▶ INSTRUCTIONS FOR THE TASK: A complete, word-for-word restatement of the entries is needed.
+++ RECORDED INFORMATION
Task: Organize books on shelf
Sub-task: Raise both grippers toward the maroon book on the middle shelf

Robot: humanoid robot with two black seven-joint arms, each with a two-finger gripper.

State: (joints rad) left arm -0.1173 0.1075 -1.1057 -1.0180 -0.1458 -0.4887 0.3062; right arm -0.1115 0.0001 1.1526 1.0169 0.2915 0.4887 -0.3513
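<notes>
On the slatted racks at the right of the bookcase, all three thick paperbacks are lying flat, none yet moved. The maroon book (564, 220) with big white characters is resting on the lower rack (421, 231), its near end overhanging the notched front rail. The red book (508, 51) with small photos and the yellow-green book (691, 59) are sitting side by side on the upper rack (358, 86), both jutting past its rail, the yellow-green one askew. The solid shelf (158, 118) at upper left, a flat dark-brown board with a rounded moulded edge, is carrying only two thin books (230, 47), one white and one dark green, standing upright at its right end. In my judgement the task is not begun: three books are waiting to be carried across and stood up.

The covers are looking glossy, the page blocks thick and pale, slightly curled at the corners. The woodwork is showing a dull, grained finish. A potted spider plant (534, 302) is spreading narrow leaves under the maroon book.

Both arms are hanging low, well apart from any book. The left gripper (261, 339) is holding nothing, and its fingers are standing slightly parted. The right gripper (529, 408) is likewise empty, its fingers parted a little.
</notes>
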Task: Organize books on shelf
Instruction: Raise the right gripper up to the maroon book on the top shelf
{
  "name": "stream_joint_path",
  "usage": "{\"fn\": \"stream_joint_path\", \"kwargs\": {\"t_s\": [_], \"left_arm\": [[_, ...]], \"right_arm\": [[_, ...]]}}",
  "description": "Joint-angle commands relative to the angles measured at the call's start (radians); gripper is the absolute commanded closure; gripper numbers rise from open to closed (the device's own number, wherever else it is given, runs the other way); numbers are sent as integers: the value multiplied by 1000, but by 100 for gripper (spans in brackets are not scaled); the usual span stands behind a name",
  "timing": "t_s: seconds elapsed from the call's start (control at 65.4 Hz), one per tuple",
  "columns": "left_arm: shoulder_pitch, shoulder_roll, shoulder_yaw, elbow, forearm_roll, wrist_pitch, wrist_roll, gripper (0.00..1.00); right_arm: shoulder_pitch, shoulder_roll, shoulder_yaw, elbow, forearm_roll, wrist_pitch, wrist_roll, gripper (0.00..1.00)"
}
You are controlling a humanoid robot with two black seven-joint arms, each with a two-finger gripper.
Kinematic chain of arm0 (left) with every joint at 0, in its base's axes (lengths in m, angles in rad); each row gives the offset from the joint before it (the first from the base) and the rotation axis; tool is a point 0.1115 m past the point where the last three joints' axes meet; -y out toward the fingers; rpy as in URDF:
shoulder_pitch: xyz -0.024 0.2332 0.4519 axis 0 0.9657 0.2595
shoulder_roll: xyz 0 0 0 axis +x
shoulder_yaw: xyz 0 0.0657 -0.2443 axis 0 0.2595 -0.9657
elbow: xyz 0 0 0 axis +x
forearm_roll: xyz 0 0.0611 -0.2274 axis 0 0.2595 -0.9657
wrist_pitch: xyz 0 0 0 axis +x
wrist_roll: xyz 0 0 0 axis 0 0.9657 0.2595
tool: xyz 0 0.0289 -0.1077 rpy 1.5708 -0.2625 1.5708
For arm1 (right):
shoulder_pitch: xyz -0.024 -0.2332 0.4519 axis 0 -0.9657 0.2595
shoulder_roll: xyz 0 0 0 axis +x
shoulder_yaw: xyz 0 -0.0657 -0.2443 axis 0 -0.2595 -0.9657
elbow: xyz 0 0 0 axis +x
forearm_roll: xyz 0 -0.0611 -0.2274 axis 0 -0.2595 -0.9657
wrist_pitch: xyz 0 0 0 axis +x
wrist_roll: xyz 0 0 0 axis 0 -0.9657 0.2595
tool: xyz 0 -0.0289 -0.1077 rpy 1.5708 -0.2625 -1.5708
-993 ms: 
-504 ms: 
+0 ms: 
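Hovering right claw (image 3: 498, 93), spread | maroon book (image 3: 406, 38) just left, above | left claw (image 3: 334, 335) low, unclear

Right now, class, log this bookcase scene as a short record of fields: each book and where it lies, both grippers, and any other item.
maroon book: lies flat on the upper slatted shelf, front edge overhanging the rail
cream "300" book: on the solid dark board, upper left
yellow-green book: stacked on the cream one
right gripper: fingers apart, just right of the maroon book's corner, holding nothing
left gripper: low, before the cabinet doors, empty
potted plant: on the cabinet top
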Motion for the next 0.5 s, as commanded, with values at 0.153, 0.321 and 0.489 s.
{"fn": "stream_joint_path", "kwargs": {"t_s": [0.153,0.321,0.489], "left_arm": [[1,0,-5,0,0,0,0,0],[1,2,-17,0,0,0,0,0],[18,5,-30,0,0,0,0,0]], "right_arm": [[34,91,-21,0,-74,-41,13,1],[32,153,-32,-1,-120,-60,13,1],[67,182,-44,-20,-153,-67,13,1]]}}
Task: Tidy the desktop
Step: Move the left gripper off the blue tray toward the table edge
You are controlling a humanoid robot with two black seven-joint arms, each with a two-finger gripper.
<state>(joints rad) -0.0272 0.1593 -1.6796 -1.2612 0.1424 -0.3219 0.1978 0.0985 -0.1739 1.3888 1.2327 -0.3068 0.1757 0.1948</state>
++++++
▶ TASK ANSWER:
Task: Organize books on shelf
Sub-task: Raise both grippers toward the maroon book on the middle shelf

Robot: humanoid robot with two black seven-joint arms, each with a two-finger gripper.

State: (joints rad) left arm -0.1173 0.1075 -1.1057 -1.0180 -0.1458 -0.4887 0.3062; right arm -0.1115 0.0001 1.1526 1.0169 0.2915 0.4887 -0.3513
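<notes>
On the slatted racks at the right of the bookcase, all three thick paperbacks are lying flat, none yet moved. The maroon book (564, 220) with big white characters is resting on the lower rack (421, 231), its near end overhanging the notched front rail. The red book (508, 51) with small photos and the yellow-green book (691, 59) are sitting side by side on the upper rack (358, 86), both jutting past its rail, the yellow-green one askew. The solid shelf (158, 118) at upper left, a flat dark-brown board with a rounded moulded edge, is carrying only two thin books (230, 47), one white and one dark green, standing upright at its right end. In my judgement the task is not begun: three books are waiting to be carried across and stood up.

The covers are looking glossy, the page blocks thick and pale, slightly curled at the corners. The woodwork is showing a dull, grained finish. A potted spider plant (534, 302) is spreading narrow leaves under the maroon book.

Both arms are hanging low, well apart from any book. The left gripper (261, 339) is holding nothing, and its fingers are standing slightly parted. The right gripper (529, 408) is likewise empty, its fingers parted a little.
</notes>
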Task: Organize books on shelf
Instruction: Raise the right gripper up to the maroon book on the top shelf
{
  "name": "stream_joint_path",
  "usage": "{\"fn\": \"stream_joint_path\", \"kwargs\": {\"t_s\": [_], \"left_arm\": [[_, ...]], \"right_arm\": [[_, ...]]}}",
  "description": "Joint-angle commands relative to the angles measured at the call's start (radians); gripper is the absolute commanded closure; gripper numbers rise from open to closed (the device's own number, wherever else it is given, runs the other way); numbers are sent as integers: the value multiplied by 1000, but by 100 for gripper (spans in brackets are not scaled); the usual span stands behind a name",
  "timing": "t_s: seconds elapsed from the call's start (control at 65.4 Hz), one per tuple",
  "columns": "left_arm: shoulder_pitch, shoulder_roll, shoulder_yaw, elbow, forearm_roll, wrist_pitch, wrist_roll, gripper (0.00..1.00); right_arm: shoulder_pitch, shoulder_roll, shoulder_yaw, elbow, forearm_roll, wrist_pitch, wrist_roll, gripper (0.00..1.00)"
}
You are controlling a humanoid robot with two black seven-joint arms, each with a two-finger gripper.
Kinematic chain of arm0 (left) with every joint at 0, in its base's axes (lengths in m, angles in rad); each row gives the offset from the joint before it (the first from the base) and the rotation axis; tool is a point 0.1115 m past the point where the last three joints' axes meet; -y out toward the fingers; rpy as in URDF:
shoulder_pitch: xyz -0.024 0.2332 0.4519 axis 0 0.9657 0.2595
shoulder_roll: xyz 0 0 0 axis +x
shoulder_yaw: xyz 0 0.0657 -0.2443 axis 0 0.2595 -0.9657
elbow: xyz 0 0 0 axis +x
forearm_roll: xyz 0 0.0611 -0.2274 axis 0 0.2595 -0.9657
wrist_pitch: xyz 0 0 0 axis +x
wrist_roll: xyz 0 0 0 axis 0 0.9657 0.2595
tool: xyz 0 0.0289 -0.1077 rpy 1.5708 -0.2625 1.5708
For arm1 (right):
shoulder_pitch: xyz -0.024 -0.2332 0.4519 axis 0 -0.9657 0.2595
shoulder_roll: xyz 0 0 0 axis +x
shoulder_yaw: xyz 0 -0.0657 -0.2443 axis 0 -0.2595 -0.9657
elbow: xyz 0 0 0 axis +x
forearm_roll: xyz 0 -0.0611 -0.2274 axis 0 -0.2595 -0.9657
wrist_pitch: xyz 0 0 0 axis +x
wrist_roll: xyz 0 0 0 axis 0 -0.9657 0.2595
tool: xyz 0 -0.0289 -0.1077 rpy 1.5708 -0.2625 -1.5708
-993 ms: 
-504 ms: 
+0 ms: 
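Hovering right claw (image 3: 498, 93), spread | maroon book (image 3: 406, 38) just left, above | left claw (image 3: 334, 335) low, unclear

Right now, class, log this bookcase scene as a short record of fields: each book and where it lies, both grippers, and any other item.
maroon book: lies flat on the upper slatted shelf, front edge overhanging the rail
cream "300" book: on the solid dark board, upper left
yellow-green book: stacked on the cream one
right gripper: fingers apart, just right of the maroon book's corner, holding nothing
left gripper: low, before the cabinet doors, empty
potted plant: on the cabinet top
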Motion for the next 0.5 s, as commanded, with values at 0.153, 0.321 and 0.489 s.
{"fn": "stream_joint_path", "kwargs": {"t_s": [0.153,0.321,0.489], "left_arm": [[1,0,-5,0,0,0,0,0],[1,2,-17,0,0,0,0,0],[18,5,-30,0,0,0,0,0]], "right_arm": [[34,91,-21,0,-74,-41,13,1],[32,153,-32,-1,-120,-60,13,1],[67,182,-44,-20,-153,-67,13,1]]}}
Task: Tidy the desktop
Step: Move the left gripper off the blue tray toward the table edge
You are controlling a humanoid robot with two black seven-joint arms, each with a two-finger gripper.
<state>(joints rad) -0.0272 0.1593 -1.6796 -1.2612 0.1424 -0.3219 0.1978 0.0985 -0.1739 1.3888 1.2327 -0.3068 0.1757 0.1948</state>

The exercise asks for nothing more.